#### Work to complete
When you reply, transcribe every line of the data below exactly.

#### Data for processing
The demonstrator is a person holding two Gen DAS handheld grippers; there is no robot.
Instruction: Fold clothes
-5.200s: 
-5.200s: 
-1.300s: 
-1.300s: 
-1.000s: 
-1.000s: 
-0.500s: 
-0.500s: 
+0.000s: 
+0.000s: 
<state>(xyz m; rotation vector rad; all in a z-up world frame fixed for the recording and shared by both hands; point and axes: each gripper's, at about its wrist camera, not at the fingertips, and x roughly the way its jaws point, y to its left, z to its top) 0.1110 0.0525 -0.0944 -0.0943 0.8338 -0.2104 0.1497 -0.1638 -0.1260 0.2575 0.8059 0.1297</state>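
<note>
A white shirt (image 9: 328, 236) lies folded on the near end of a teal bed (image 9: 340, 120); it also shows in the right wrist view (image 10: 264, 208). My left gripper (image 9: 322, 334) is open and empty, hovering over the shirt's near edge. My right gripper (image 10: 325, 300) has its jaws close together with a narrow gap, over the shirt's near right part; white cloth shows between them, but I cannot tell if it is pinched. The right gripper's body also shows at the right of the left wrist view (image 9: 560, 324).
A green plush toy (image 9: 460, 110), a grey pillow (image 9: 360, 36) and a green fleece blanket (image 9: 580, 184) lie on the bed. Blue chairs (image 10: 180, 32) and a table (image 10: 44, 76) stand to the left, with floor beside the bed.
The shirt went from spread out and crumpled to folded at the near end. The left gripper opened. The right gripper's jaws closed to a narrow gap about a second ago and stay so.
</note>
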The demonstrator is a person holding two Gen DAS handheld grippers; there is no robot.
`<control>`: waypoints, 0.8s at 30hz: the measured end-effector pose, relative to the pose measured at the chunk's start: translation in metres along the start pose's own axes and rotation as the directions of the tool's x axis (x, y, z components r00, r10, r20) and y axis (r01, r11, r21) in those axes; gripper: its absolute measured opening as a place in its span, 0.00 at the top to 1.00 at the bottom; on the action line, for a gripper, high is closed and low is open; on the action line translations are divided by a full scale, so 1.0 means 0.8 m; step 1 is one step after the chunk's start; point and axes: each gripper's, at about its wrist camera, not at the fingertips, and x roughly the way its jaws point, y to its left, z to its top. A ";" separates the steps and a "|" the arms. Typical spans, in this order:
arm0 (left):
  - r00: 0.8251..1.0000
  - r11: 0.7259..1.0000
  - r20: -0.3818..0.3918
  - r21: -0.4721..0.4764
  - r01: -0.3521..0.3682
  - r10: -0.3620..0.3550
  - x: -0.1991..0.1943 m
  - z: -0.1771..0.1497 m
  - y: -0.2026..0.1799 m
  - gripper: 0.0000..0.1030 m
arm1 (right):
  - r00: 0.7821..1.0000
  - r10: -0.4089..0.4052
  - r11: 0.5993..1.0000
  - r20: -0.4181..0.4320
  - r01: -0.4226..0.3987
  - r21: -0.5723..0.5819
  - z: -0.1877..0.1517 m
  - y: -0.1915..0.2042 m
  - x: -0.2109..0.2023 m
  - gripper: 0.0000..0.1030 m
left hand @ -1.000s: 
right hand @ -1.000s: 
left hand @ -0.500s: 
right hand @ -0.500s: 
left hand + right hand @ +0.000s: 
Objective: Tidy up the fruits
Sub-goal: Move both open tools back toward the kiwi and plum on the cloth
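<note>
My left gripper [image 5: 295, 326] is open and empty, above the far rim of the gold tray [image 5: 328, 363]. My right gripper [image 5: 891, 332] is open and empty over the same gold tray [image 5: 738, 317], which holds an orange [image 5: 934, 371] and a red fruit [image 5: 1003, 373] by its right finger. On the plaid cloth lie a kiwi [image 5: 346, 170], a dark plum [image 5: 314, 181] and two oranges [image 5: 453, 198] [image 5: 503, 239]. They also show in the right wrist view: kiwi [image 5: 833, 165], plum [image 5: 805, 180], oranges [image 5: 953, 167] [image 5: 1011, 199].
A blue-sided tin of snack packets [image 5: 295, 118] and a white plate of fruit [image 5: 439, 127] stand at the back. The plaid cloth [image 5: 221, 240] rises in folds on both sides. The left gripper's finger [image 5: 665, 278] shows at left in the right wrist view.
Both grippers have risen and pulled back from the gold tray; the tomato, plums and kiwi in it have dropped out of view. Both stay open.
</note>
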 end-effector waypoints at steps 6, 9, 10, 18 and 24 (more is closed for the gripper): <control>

#### Result for this exercise
The demonstrator is a person holding two Gen DAS handheld grippers; there is no robot.
Instruction: Fold clothes
-5.200s: 
-5.200s: 
-1.300s: 
-1.300s: 
-1.000s: 
-1.000s: 
-0.500s: 
-0.500s: 
+0.000s: 
+0.000s: 
<state>(xyz m; rotation vector rad; all in a z-up world frame fixed for the recording and shared by both hands; point and axes: each gripper's, at about its wrist camera, not at the fingertips, and x roughly the way its jaws point, y to its left, z to its top) 0.1110 0.0525 -0.0944 -0.0943 0.8338 -0.2104 0.1497 -0.1638 -0.1260 0.2575 0.8059 0.1297</state>
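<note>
A white shirt (image 9: 328, 236) lies folded on the near end of a teal bed (image 9: 340, 120); it also shows in the right wrist view (image 10: 264, 208). My left gripper (image 9: 322, 334) is open and empty, hovering over the shirt's near edge. My right gripper (image 10: 325, 300) has its jaws close together with a narrow gap, over the shirt's near right part; white cloth shows between them, but I cannot tell if it is pinched. The right gripper's body also shows at the right of the left wrist view (image 9: 560, 324).
A green plush toy (image 9: 460, 110), a grey pillow (image 9: 360, 36) and a green fleece blanket (image 9: 580, 184) lie on the bed. Blue chairs (image 10: 180, 32) and a table (image 10: 44, 76) stand to the left, with floor beside the bed.
The shirt went from spread out and crumpled to folded at the near end. The left gripper opened. The right gripper's jaws closed to a narrow gap about a second ago and stay so.
</note>
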The demonstrator is a person holding two Gen DAS handheld grippers; there is no robot.
`<control>`: waypoints, 0.8s at 30hz: the measured end-effector pose, relative to the pose measured at the chunk's start: translation in metres along the start pose's own axes and rotation as the directions of the tool's x axis (x, y, z components r00, r10, r20) and y axis (r01, r11, r21) in those axes; gripper: its absolute measured opening as a place in its span, 0.00 at the top to 1.00 at the bottom; on the action line, for a gripper, high is closed and low is open; on the action line translations are divided by a full scale, so 1.0 means 0.8 m; step 1 is one step after the chunk's start; point and axes: each gripper's, at about its wrist camera, not at the fingertips, and x roughly the way its jaws point, y to its left, z to its top. A ";" separates the steps and a "|" the arms. Typical spans, in this order:
arm0 (left):
  - r00: 0.8251..1.0000
  - r11: 0.7259..1.0000
  - r20: -0.3818..0.3918
  - r21: -0.4721..0.4764
  - r01: -0.3521..0.3682
  - r10: -0.3620..0.3550
  - x: -0.1991..0.1943 m
  - z: -0.1771..0.1497 m
  - y: -0.2026..0.1799 m
  - gripper: 0.0000..0.1030 m
arm1 (right):
  - r00: 0.7821..1.0000
  - r10: -0.4089..0.4052
  - r11: 0.5993..1.0000
  - r20: -0.4181..0.4320
  - r01: -0.4226..0.3987
  - r21: -0.5723..0.5819
  - z: -0.1877..0.1517 m
  - y: -0.1915..0.2042 m
  - x: -0.2109..0.2023 m
  - gripper: 0.0000..0.1030 m
left hand @ -1.000s: 
right hand @ -1.000s: 
left hand @ -0.500s: 
right hand @ -0.500s: 
left hand + right hand @ +0.000s: 
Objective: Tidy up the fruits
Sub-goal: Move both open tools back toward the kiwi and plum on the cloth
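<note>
My left gripper [image 5: 295, 326] is open and empty, above the far rim of the gold tray [image 5: 328, 363]. My right gripper [image 5: 891, 332] is open and empty over the same gold tray [image 5: 738, 317], which holds an orange [image 5: 934, 371] and a red fruit [image 5: 1003, 373] by its right finger. On the plaid cloth lie a kiwi [image 5: 346, 170], a dark plum [image 5: 314, 181] and two oranges [image 5: 453, 198] [image 5: 503, 239]. They also show in the right wrist view: kiwi [image 5: 833, 165], plum [image 5: 805, 180], oranges [image 5: 953, 167] [image 5: 1011, 199].
A blue-sided tin of snack packets [image 5: 295, 118] and a white plate of fruit [image 5: 439, 127] stand at the back. The plaid cloth [image 5: 221, 240] rises in folds on both sides. The left gripper's finger [image 5: 665, 278] shows at left in the right wrist view.
Both grippers have risen and pulled back from the gold tray; the tomato, plums and kiwi in it have dropped out of view. Both stay open.
</note>
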 end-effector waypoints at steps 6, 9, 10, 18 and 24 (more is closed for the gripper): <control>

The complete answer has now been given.